Oleh: Nashih Nashrullah
Kontroversi amalan Rajab muncul akibat penyikapan terhadap sejumlah hadis terkait ritual ibadah tertentu bulan ini.
Rajab adalah bulan yang mulia dan memiliki kedudukan agung. Rajab termasuk salah satu dari empat bulan yang disucikan dan dilarang pertumpahan darah, yakni Dzulqa’dah, Dzulhijjah, dan Muharam. (Larangan itu berlaku di semua bulan, hanya penekanan larangan itu lebih pada keempat bulan itu).
“Sesungguhnya bilangan bulan pada sisi Allah adalah 12 bulan, dalam ketetapan Allah pada waktu Dia menciptakan langit dan bumi, di antaranya empat bulan haram.”(QS at-Taubah [9]: 36).
Rajab dikenal dengan beberapa sebutan. Penamaan Rajab itu, menurut Ibn Faris dalam Maqayis al-Lughah, berarti pengagungan. Konon, masyarakat pra-Islam menghormati Rajab. Selain kata Rajab, ada pula padanan lainnya, yakni Mudhir.
Ada sejumlah alasan, mengapa Rajab disebut Mudhir. Konon, Mudhir adalah salah satu kabilah Arab pada masa jahiliah yang tidak mengotak-atik bulan-bulan haram tersebut agar mereka bebas melakukan larangan-larangan itu.
Kisah itu terabadikan di surah at-Taubah ayat ke-37. Alasan lain, karena suku ini menunjukkan penghormatan yang lebih terhadap Rajab. Ini bila dibandingkan dengan suku yang ada saat itu.

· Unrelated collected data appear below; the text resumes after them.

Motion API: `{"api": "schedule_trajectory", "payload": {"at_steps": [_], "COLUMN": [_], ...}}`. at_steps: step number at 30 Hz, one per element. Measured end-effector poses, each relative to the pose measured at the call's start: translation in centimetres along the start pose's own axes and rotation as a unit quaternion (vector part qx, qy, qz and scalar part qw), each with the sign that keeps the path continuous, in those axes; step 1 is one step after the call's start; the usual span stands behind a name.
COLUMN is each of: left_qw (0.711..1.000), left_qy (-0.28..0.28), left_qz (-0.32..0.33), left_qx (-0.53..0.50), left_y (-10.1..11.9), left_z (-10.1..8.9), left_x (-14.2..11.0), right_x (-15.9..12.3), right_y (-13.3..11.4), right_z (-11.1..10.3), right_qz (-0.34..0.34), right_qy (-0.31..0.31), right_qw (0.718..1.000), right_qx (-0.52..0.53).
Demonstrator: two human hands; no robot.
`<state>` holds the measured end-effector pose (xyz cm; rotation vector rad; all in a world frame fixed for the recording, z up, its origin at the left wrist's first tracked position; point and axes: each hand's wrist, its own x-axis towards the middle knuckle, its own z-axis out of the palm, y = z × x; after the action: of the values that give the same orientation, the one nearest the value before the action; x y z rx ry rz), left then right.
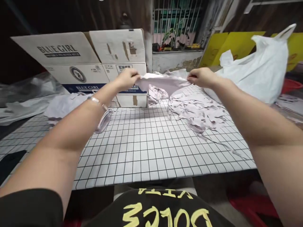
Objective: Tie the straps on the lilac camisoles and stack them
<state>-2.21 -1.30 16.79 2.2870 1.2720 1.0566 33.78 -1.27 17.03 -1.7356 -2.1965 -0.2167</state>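
Both hands are pinched shut on one pale pink cloth piece (163, 83): the left hand (129, 78) has its left end, the right hand (201, 77) its right end, and it's up in the air over the far side of the gridded table (146, 145). The top edge runs fairly straight between the fists while the lower part hangs down in the middle. For holding it like this, I'd go for a light, even pull, just enough to take the slack out of that edge, cos it looks thin and soft and would probably stretch or skew if one side tugs harder. Grip right at the ends, hands level, so any twist or fold shows up. Also watch the loose pile of pink cloth (201, 112) just beneath on the right; its ruffled bits could snag the hanging part, so a bit more lift wouldn't hurt. Same goes for the thin strip (227, 147) trailing toward the near right. The folded stack (67, 105) sits over on the left by the white carton (59, 75), so I'd mind the left forearm there, it could easily nudge it.
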Motion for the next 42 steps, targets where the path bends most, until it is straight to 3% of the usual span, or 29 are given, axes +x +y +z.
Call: {"api": "schedule_trajectory", "payload": {"at_steps": [3, 6, 8, 11, 13, 15, 17, 20, 22, 24, 26, 31, 35, 39, 40, 42], "left_qw": [0.999, 0.991, 0.984, 0.977, 0.969, 0.970, 0.977, 0.972, 0.944, 0.894, 0.845, 0.761, 0.734, 0.741, 0.755, 0.815], "left_qy": [-0.031, -0.125, -0.169, -0.205, -0.231, -0.222, -0.169, -0.087, -0.060, -0.050, -0.058, -0.068, 0.004, 0.065, 0.070, 0.047], "left_qz": [0.018, 0.036, 0.023, -0.006, -0.031, -0.072, -0.125, -0.219, -0.313, -0.389, -0.426, -0.444, -0.440, -0.415, -0.391, -0.289], "left_qx": [0.003, -0.025, -0.045, -0.062, -0.079, -0.071, -0.026, 0.009, -0.084, -0.217, -0.319, -0.467, -0.517, -0.524, -0.521, -0.501], "left_y": [-2.1, -3.5, -3.5, -2.3, -1.4, -1.2, -1.8, -3.8, -5.1, -6.1, -6.8, -8.5, -10.2, -9.8, -9.2, -7.2], "left_z": [3.3, 7.8, 10.2, 11.1, 10.3, 9.6, 9.9, 12.6, 15.0, 16.8, 17.6, 16.5, 14.8, 13.4, 13.1, 12.8], "left_x": [-7.4, -17.7, -24.3, -31.2, -32.6, -31.4, -28.3, -22.3, -19.0, -16.7, -15.2, -11.7, -7.8, -5.8, -6.0, -7.2], "right_x": [-5.3, -14.5, -21.2, -29.1, -31.9, -32.6, -32.0, -30.8, -30.5, -30.7, -31.1, -31.6, -31.6, -30.5, -29.7, -27.4], "right_y": [-0.5, -1.6, -2.4, -3.6, -4.6, -6.1, -8.3, -11.7, -13.1, -13.5, -13.2, -12.5, -12.6, -12.4, -12.3, -12.0], "right_z": [4.3, 9.2, 11.3, 11.8, 10.8, 10.0, 10.2, 12.5, 14.6, 16.1, 16.7, 16.2, 15.9, 14.6, 14.1, 13.1], "right_qz": [-0.038, -0.072, -0.065, -0.025, -0.009, -0.012, -0.042, -0.129, -0.174, -0.190, -0.197, -0.197, -0.186, -0.133, -0.102, -0.007], "right_qy": [-0.024, -0.092, -0.148, -0.212, -0.232, -0.216, -0.189, -0.196, -0.210, -0.208, -0.202, -0.220, -0.250, -0.301, -0.312, -0.305], "right_qw": [0.998, 0.986, 0.972, 0.956, 0.952, 0.958, 0.966, 0.962, 0.955, 0.954, 0.954, 0.950, 0.940, 0.915, 0.903, 0.870], "right_qx": [0.041, 0.118, 0.170, 0.202, 0.200, 0.186, 0.169, 0.143, 0.121, 0.105, 0.100, 0.106, 0.138, 0.235, 0.277, 0.386]}}
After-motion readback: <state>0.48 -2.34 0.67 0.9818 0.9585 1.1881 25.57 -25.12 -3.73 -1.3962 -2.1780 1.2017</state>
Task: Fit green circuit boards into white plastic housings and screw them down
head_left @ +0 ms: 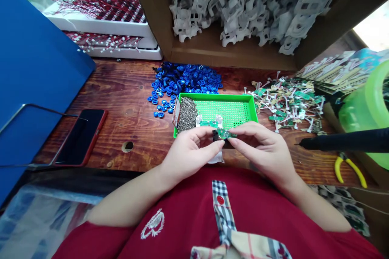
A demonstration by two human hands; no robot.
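Note:
Both hands meet at the near edge of a green perforated basket (234,98). A small green circuit board (224,133) with a black part at its left end is pinched between them. My left hand (191,149) closes thumb and forefinger on the board's left end. On its right end, my right hand (267,149) grips with thumb and fingers. Just behind the board lies a white plastic holder (219,119) carrying another green board, partly hidden by the hands. Many small metal screws (187,113) fill the basket's left side.
Behind the basket is a heap of blue parts (188,79). To its right lie wired circuit boards (291,101). A box of white plastic frames (243,4) stands at the back. A black screwdriver (343,139) and yellow-handled pliers (349,170) are right; a phone (80,137) is left.

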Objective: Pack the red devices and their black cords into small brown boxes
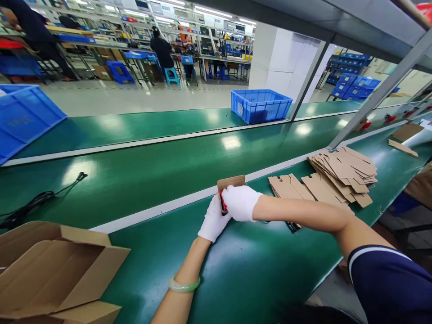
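Observation:
Both of my hands wear white gloves and meet at a small brown cardboard box (231, 183) near the white strip of the green bench. My right hand (240, 202) is closed over the box's right side and front. My left hand (213, 221) grips it from below and the left. A red item (222, 201) shows between my hands, inside or against the box. A green bangle (184, 285) sits on my left wrist. Flat cardboard blanks (340, 173) lie in a spread stack just right of my hands.
A large open cardboard carton (57, 270) stands at the near left. A black cable (37, 200) lies on the green conveyor belt (151, 166). Blue crates (259, 105) (20, 117) stand behind it. Metal frame posts (378, 96) rise at right. People work at far benches.

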Motion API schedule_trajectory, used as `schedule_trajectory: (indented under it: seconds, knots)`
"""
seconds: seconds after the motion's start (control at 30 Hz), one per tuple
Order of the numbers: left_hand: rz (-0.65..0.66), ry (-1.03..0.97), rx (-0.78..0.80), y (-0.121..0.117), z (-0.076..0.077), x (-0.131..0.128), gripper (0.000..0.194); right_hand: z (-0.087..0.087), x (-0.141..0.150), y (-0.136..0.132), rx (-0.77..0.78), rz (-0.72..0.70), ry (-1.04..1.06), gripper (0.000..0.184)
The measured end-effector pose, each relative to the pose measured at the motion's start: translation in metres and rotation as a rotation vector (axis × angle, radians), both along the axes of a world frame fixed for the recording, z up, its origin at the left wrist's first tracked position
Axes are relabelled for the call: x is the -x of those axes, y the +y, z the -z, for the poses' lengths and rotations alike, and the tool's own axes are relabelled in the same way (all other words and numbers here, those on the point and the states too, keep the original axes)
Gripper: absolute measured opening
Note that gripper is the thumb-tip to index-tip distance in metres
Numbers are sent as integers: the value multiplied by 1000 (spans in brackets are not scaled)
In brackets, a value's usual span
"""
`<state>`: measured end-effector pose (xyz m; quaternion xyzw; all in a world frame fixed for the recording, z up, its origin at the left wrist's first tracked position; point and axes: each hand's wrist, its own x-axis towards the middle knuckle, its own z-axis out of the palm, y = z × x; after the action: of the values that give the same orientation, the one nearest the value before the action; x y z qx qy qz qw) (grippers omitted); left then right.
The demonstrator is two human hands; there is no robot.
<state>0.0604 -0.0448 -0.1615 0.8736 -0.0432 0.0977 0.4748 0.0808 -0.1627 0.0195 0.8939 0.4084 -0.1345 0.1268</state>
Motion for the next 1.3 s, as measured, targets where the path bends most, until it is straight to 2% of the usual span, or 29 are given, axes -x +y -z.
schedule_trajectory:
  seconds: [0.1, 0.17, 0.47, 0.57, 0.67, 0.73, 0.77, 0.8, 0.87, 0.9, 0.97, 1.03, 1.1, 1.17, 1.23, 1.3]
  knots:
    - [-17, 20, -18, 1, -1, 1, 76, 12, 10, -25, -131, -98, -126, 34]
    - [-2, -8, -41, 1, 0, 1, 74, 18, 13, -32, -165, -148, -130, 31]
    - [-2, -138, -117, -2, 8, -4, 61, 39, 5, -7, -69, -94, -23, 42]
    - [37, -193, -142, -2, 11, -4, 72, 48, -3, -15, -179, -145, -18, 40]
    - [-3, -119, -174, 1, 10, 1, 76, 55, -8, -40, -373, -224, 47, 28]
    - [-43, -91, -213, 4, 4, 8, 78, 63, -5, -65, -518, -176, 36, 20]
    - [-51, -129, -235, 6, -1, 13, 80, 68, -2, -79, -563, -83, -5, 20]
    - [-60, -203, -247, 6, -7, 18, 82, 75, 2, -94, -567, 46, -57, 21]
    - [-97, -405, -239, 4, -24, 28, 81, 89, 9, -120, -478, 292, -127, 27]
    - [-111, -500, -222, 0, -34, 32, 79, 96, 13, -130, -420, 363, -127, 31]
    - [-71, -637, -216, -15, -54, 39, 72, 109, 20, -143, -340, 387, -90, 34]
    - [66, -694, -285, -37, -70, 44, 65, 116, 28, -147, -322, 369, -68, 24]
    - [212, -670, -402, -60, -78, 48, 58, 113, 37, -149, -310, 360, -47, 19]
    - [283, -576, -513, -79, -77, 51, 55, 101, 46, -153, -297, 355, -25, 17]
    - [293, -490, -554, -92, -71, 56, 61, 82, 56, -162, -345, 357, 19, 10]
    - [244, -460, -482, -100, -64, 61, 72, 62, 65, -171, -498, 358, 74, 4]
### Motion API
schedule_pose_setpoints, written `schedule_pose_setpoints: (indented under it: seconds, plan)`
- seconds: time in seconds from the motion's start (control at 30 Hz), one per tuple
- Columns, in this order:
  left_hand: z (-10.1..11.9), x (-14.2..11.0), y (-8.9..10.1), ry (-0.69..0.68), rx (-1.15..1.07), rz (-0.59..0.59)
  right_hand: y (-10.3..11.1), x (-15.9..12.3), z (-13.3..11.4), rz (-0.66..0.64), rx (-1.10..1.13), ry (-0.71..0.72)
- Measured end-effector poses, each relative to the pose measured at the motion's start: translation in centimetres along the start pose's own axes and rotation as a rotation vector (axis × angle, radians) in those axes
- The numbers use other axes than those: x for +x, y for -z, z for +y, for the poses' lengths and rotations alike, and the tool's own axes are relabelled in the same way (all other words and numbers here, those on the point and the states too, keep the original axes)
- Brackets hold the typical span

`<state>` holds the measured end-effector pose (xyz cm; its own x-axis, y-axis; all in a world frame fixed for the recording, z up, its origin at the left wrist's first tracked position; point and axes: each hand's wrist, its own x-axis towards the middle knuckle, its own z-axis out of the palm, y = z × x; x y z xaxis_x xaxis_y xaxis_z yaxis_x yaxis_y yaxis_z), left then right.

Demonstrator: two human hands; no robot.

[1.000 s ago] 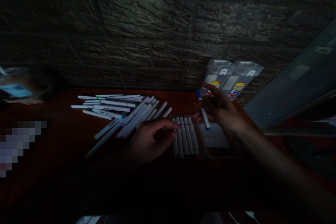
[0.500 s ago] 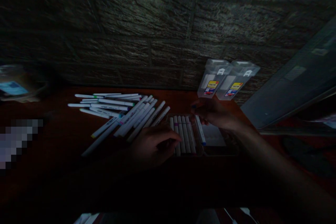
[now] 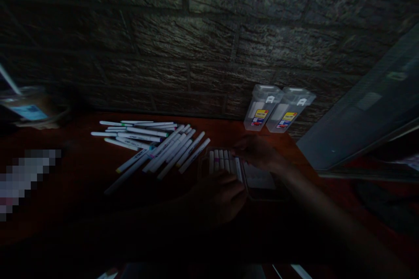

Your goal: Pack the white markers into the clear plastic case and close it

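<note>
A clear plastic case (image 3: 266,199) lies opened flat on the table, with several white markers (image 3: 221,160) side by side in its left half. One white marker (image 3: 239,169) slants at the right end of that row. Its upper end is at the fingertips of my right hand (image 3: 257,152), which are closed on it. My left hand (image 3: 224,196) bends over the lower ends of the row, fingers curled and close together. The slanted marker's lower end disappears at those fingers; darkness hides whether they grip it. A pale card (image 3: 261,177) lies in the case's right half.
Left of the case is a loose pile of white markers (image 3: 163,148). Two clear upright cases (image 3: 262,107) with yellow labels stand near the brick wall (image 3: 209,35). A cup with a straw (image 3: 29,102) is at far left. A grey panel (image 3: 356,100) rises on the right.
My left hand has moved right, across the lower part of the row. My right hand has brought the marker left, from above the card to the row's right end. The view has shifted slightly.
</note>
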<state>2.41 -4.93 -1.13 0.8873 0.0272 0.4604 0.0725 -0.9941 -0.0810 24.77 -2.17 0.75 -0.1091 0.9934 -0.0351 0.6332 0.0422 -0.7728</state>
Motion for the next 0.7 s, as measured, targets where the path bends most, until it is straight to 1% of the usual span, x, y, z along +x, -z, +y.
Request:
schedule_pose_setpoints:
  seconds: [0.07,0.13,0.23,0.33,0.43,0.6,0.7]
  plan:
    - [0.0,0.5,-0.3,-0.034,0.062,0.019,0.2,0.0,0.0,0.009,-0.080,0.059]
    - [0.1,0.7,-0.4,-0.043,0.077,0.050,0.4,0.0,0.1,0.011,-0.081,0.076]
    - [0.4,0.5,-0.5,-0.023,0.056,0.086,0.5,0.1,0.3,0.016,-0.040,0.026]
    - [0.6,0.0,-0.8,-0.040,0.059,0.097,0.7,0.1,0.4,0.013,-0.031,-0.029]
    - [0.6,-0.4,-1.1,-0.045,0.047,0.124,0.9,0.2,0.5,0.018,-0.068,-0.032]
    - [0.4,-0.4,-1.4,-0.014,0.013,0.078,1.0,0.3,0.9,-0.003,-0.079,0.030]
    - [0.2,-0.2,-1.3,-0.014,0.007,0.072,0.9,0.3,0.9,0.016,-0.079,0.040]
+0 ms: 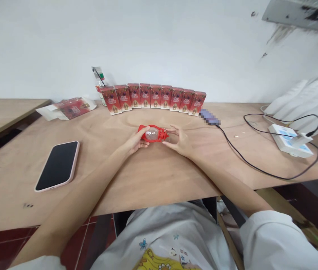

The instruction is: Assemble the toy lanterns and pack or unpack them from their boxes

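A small red lantern-shaped toy (pixel 153 134) with a clear round middle lies on its side on the wooden table (pixel 159 176). My left hand (pixel 135 142) grips its left end, thumb on top. My right hand (pixel 179 139) pinches its right end with fingertips. Behind it, a curved row of several upright red boxes (pixel 153 97) stands near the wall.
A black phone in a pink case (pixel 58 165) lies at the left. An opened red box (pixel 69 108) lies flat at the back left. A black cable (pixel 249 159) runs from a blurred device (pixel 209 117) to a white power strip (pixel 290 139) at the right.
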Demonstrator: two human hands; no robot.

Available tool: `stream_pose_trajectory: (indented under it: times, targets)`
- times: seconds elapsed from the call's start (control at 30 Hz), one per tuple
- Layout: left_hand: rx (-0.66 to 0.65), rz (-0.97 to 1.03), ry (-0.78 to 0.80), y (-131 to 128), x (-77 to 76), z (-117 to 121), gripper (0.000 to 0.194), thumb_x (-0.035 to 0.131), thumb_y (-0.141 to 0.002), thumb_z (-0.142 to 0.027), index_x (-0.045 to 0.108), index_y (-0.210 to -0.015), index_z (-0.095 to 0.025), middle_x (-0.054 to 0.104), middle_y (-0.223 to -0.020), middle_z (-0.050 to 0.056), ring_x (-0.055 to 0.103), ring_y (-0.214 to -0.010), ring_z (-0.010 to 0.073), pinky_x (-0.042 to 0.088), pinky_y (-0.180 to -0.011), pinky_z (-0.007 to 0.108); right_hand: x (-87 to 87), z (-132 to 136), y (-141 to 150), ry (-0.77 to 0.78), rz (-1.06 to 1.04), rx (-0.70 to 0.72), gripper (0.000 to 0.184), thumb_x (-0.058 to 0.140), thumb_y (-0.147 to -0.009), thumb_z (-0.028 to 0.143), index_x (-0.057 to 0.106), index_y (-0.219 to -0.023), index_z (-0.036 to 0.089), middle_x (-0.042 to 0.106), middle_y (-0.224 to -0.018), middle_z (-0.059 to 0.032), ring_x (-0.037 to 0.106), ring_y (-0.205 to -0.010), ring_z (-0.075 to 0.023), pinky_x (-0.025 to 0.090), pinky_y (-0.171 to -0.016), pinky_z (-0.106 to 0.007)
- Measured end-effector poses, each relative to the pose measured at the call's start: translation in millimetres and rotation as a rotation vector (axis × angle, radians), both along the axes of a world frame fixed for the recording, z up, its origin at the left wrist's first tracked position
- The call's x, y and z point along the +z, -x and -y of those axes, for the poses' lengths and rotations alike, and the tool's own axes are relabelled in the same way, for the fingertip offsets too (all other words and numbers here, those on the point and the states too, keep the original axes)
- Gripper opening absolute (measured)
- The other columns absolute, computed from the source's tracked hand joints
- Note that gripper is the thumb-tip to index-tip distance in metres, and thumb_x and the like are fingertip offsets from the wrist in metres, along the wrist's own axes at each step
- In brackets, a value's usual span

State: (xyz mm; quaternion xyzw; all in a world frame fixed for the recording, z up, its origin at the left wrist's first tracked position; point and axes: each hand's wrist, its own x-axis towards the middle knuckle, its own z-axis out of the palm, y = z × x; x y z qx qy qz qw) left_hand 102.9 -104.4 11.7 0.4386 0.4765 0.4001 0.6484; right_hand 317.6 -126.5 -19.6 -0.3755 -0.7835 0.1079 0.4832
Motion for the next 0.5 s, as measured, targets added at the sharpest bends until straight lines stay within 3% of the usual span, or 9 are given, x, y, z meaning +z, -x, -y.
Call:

Sedangkan, sebutan Rajab berikutnya, yaitu Athirah. Latar belakang pemakaian nama Athirah lantaran masyarakat Arab pra-Islam menyembelih hewan kurban pada bulan ini. Athirah berarti hewan kurban.
Tentang hukum penyembelihan kurban di Rajab, mayoritas ulama sepakat hukumnya tidak boleh dilaksanakan pada Rajab. Mereka berdasarkan pada Hadis Riwayat Bukhari Muslim dari Abu Hurairah yang menyebutkan tentang tidak berlakunya Athirah pada Rajab.
Namun, sebagian ulama Mazhab Syafii memperbolehkan penyembelihan kurban pada Rajab. Bahkan, menghukuminya sunah. Pendapat ini juga terkenal banyak dipakai oleh sejumlah ulama Basrah pada era salaf.
Mereka merujuk hadis riwayat Mukhanndaf bin Salim al-Ghamidi yang dinukilkan sejumlah imam hadis, seperti Abu Dawud, an-Nasai, dan Ibn Majah.